DIRECTIONS FOR THIS TASK: Would you print the entire listing exactly, leaving nothing out?

*** DATASET EXTRACT Section Begins ***

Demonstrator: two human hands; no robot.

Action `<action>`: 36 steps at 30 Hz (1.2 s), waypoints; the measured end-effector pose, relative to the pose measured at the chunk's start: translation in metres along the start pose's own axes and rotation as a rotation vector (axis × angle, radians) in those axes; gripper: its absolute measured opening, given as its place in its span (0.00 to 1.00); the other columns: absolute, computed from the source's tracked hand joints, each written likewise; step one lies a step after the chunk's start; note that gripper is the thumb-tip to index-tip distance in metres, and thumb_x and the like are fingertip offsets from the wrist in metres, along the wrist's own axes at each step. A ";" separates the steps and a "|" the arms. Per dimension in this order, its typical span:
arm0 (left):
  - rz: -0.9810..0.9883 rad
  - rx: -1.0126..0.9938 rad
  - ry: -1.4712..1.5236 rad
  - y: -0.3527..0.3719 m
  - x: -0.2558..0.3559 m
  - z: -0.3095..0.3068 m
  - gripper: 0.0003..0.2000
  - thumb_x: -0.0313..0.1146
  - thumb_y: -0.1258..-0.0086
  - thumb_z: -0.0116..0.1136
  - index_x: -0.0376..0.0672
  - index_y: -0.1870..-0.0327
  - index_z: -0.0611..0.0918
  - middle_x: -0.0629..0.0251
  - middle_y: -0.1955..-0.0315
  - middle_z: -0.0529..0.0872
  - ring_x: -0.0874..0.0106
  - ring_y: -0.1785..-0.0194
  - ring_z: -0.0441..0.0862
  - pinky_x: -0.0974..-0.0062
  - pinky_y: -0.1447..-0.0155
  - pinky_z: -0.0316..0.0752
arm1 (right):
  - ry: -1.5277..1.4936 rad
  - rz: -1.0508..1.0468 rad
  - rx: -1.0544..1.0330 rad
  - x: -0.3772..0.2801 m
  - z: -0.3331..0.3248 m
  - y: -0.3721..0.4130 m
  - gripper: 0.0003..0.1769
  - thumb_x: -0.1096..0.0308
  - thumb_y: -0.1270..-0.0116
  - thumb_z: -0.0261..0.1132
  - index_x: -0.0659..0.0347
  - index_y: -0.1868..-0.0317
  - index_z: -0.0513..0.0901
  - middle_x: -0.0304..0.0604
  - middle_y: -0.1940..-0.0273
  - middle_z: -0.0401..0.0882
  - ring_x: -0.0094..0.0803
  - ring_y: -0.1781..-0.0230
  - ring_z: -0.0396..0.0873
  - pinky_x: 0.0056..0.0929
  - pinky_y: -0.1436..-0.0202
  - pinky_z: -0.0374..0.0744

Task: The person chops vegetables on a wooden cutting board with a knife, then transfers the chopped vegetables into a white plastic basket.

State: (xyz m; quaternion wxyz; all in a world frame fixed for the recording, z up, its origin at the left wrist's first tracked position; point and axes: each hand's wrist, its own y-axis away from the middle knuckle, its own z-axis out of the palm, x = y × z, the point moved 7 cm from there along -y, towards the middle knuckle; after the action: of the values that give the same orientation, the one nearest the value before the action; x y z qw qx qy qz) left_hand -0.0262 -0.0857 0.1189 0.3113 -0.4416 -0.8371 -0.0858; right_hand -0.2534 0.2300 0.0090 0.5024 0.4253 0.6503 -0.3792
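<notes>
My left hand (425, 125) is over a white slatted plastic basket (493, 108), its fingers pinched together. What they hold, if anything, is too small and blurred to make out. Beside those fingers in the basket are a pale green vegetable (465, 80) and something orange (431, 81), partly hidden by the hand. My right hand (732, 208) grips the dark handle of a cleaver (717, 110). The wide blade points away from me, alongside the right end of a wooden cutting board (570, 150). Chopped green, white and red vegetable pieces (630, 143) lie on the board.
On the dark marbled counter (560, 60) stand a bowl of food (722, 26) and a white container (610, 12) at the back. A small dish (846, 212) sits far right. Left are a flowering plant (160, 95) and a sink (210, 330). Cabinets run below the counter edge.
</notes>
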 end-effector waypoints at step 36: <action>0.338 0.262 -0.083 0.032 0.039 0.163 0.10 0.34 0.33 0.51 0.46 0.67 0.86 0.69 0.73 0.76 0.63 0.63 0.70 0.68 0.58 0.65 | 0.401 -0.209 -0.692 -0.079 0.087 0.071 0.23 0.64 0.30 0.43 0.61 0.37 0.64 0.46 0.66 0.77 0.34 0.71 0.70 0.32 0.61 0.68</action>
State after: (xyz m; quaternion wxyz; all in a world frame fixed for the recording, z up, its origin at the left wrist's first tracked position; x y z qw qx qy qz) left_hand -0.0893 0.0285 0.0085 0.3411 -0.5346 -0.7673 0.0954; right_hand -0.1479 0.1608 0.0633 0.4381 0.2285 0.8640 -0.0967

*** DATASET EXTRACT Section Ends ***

SOLUTION TO THIS EXERCISE:
Demonstrator: two human hands; no robot.

Action `<action>`: 36 steps at 30 Hz (1.2 s), waypoints; the measured end-effector pose, relative to the pose measured at the chunk's start: translation in metres along the start pose's own axes and rotation as a rotation vector (axis × angle, radians) in those axes; gripper: its absolute measured opening, given as its place in its span (0.00 to 1.00); the other columns: absolute, computed from the source's tracked hand joints, each written likewise; step one lies a step after the chunk's start; note that gripper is the thumb-tip to index-tip distance in metres, and thumb_x and the like are fingertip offsets from the wrist in metres, along the wrist's own axes at each step. A ";" separates the steps and a "|" the arms. Per dimension in this order, its typical span:
arm0 (left):
  - rz: -0.9810..0.9883 rad
  - rx: -1.0126..0.9938 rad
  - ry: -1.4712..1.5236 rad
  - y: -0.3527..0.3719 m
  - x: -0.2558..0.3559 m
  - z: -0.3095..0.3068 m
  - gripper: 0.0003..0.2000
  - thumb_x: -0.0313..0.1146
  - thumb_y: -0.1258..-0.0086
  - thumb_z: -0.0116..0.1136
  - index_x: -0.0376..0.0672
  - index_y: -0.1870..-0.0327
  - index_z: -0.0611..0.0918
  - middle_x: -0.0629..0.0251
  - middle_y: -0.1955..-0.0315
  - middle_z: -0.0529..0.0872
  - ring_x: -0.0874..0.0106
  - ring_y: -0.1785..-0.0194
  - ring_z: -0.0441..0.0862
  - pinky_x: -0.0974..-0.0062
  - pinky_y: -0.1447..-0.0155
  - pinky_z: -0.0316..0.0752
arm1 (right):
  - ry: -1.5277..1.4936 rad
  - rz: -1.0508..1.0468 rad
  - rx: -1.0544..1.0330 rad
  - x: -0.3772..0.2801 m
  - z: -0.3331..0.3248 m
  - y: -0.3721..0.4130 m
  - gripper: 0.0003..0.1769
  - thumb_x: -0.1096..0.0308
  - thumb_y: -0.1270..-0.0116
  - thumb_z: -0.0261..0.1132
  - index_x: -0.0659..0.0347
  - index_y: -0.1868..-0.0317
  - index_z: -0.0513..0.0901
  - middle_x: -0.0304..0.0604
  - middle_y: -0.1940..-0.0273
  - middle_z: -0.0401..0.0882
  - ring_x: -0.0094..0.0803
  - ring_y: -0.1781..-0.0230
  - ring_z: -0.0396..0.0873
  - pinky_x: 0.0056..0.0929
  - pinky_y: -0.1436..-0.0202
  - pinky_z: -0.0374..0.0744

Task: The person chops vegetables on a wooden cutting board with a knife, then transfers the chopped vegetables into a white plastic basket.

State: (xyz m; quaternion wxyz; all in a world frame fixed for the recording, z up, its origin at the left wrist's first tracked position; point and axes: each hand's wrist, its own y-axis away from the middle knuckle, its own z-axis out of the palm, x = y × z, the point moved 7 cm from there along -y, towards the middle knuckle; after the action: of the values that give the same orientation, the one nearest the value before the action; x y z qw qx qy qz) left_hand -0.0262 -0.0857 0.1189 0.3113 -0.4416 -0.8371 -0.0858; right_hand -0.2534 0.2300 0.0090 0.5024 0.4253 0.6503 -0.3792
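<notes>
My left hand (425, 125) is over a white slatted plastic basket (493, 108), its fingers pinched together. What they hold, if anything, is too small and blurred to make out. Beside those fingers in the basket are a pale green vegetable (465, 80) and something orange (431, 81), partly hidden by the hand. My right hand (732, 208) grips the dark handle of a cleaver (717, 110). The wide blade points away from me, alongside the right end of a wooden cutting board (570, 150). Chopped green, white and red vegetable pieces (630, 143) lie on the board.
On the dark marbled counter (560, 60) stand a bowl of food (722, 26) and a white container (610, 12) at the back. A small dish (846, 212) sits far right. Left are a flowering plant (160, 95) and a sink (210, 330). Cabinets run below the counter edge.
</notes>
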 end-effector waypoints at step 36: <action>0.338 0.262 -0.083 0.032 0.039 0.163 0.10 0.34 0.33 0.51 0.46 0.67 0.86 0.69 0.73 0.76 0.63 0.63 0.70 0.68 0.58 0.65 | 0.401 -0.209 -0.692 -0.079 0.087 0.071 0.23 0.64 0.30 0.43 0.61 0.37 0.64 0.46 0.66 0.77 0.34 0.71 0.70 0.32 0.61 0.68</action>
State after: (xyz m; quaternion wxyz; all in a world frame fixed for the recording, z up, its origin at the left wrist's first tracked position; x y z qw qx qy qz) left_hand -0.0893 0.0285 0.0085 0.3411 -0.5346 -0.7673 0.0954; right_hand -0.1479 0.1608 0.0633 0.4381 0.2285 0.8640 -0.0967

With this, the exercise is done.